_What the exercise asks_: Copy exactly. Include the line containing "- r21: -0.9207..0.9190", every line after it, and the last line below, but no pictures.

_Data extract_:
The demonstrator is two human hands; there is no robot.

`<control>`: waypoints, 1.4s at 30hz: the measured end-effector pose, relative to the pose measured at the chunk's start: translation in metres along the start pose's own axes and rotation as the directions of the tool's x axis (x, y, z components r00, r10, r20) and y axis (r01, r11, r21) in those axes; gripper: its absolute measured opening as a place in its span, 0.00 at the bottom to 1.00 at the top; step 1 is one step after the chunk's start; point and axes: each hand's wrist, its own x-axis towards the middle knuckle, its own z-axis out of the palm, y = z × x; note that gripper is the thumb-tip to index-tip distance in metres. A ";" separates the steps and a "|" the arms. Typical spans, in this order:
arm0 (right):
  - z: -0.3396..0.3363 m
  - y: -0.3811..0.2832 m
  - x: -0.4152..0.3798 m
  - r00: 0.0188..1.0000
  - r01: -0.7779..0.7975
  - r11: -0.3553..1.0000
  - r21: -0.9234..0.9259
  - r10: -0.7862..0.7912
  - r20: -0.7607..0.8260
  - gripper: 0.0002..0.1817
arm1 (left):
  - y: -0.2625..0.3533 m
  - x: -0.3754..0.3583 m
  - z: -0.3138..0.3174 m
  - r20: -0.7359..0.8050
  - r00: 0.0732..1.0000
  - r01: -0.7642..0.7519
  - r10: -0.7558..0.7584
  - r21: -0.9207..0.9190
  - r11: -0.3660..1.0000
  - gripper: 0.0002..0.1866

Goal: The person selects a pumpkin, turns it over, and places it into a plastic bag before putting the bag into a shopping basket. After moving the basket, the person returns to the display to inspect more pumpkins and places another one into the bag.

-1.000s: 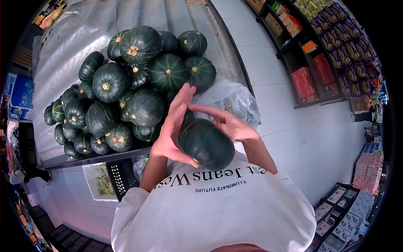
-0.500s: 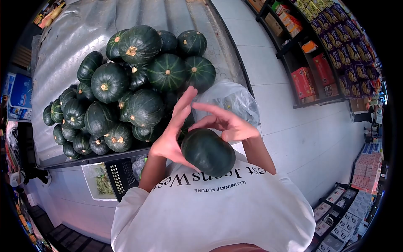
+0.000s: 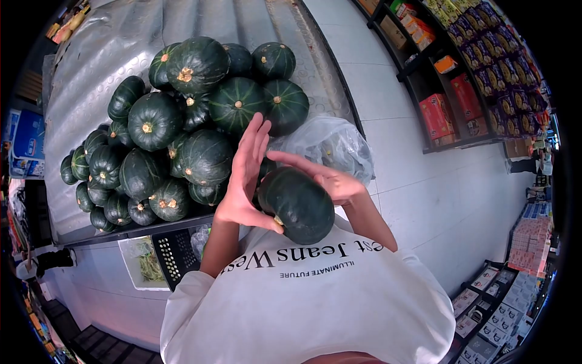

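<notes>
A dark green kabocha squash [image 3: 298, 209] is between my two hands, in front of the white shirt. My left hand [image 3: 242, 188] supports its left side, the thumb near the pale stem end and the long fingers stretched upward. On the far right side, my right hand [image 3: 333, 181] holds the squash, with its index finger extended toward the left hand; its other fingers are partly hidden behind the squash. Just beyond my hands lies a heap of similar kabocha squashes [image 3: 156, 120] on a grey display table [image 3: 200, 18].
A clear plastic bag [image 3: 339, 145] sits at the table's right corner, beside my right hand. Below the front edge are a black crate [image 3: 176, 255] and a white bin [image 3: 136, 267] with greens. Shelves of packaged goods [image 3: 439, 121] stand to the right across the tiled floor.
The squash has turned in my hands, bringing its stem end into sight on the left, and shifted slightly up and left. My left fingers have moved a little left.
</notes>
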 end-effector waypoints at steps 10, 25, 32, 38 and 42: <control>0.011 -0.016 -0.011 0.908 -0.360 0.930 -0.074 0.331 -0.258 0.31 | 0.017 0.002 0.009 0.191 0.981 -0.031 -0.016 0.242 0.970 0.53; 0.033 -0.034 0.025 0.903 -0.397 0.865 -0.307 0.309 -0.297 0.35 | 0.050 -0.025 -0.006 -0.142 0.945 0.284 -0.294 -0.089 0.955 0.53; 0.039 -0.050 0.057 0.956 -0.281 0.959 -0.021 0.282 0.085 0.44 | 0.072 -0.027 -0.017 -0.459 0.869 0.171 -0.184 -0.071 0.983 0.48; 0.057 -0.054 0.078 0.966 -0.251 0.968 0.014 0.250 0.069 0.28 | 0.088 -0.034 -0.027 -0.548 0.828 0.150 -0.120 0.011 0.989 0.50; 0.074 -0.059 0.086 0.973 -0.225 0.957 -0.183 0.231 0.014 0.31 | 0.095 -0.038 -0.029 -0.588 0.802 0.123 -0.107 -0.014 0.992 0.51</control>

_Reply_:
  - r21: -0.9207..0.9190
  - r11: -0.3660..1.0000
  - gripper: 0.0002..0.1866

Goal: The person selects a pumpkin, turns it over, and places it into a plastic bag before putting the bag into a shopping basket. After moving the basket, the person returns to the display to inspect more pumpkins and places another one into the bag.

-1.000s: 
-0.500s: 
+0.000s: 

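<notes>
A dark green kabocha squash [image 3: 298, 209] is between my two hands, in front of the white shirt. My left hand [image 3: 242, 188] supports its left side, the thumb near the pale stem end and the long fingers stretched upward. On the far right side, my right hand [image 3: 333, 181] holds the squash, with its index finger extended toward the left hand; its other fingers are partly hidden behind the squash. Just beyond my hands lies a heap of similar kabocha squashes [image 3: 156, 120] on a grey display table [image 3: 200, 18].
A clear plastic bag [image 3: 339, 145] sits at the table's right corner, beside my right hand. Below the front edge are a black crate [image 3: 176, 255] and a white bin [image 3: 136, 267] with greens. Shelves of packaged goods [image 3: 439, 121] stand to the right across the tiled floor.
The squash has turned in my hands, bringing its stem end into sight on the left, and shifted slightly up and left. My left fingers have moved a little left.
</notes>
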 end-effector waypoints at steps 10, 25, 32, 38 and 42: <control>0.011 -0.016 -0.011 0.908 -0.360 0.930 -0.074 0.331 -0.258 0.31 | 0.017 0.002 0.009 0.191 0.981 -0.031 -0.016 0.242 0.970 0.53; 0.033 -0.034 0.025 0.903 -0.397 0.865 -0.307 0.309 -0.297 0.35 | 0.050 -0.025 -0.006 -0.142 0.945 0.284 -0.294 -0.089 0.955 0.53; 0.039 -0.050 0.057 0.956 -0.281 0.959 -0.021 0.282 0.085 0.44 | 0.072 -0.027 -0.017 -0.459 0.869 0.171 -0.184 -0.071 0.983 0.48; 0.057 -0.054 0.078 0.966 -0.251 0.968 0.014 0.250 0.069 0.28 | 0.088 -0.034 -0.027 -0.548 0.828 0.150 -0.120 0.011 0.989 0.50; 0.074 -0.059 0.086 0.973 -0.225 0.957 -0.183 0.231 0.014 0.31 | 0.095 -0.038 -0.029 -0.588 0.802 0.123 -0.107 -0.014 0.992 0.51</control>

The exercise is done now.